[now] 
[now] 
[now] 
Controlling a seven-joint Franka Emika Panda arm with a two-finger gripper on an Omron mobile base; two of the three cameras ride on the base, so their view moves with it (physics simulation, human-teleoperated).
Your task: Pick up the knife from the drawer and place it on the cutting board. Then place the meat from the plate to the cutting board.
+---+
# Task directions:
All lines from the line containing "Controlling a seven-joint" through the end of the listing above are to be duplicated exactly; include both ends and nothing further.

# Result below:
Controlling a seven-joint Franka Emika Panda arm with a two-finger gripper on an Omron mobile base; two of the three cameras ride on the base, so their view moves with it (physics simulation, human-teleoperated).
Your task: Pick up the knife from the drawer and place it on the cutting board. Then place the meat from the plate to the cutting board.

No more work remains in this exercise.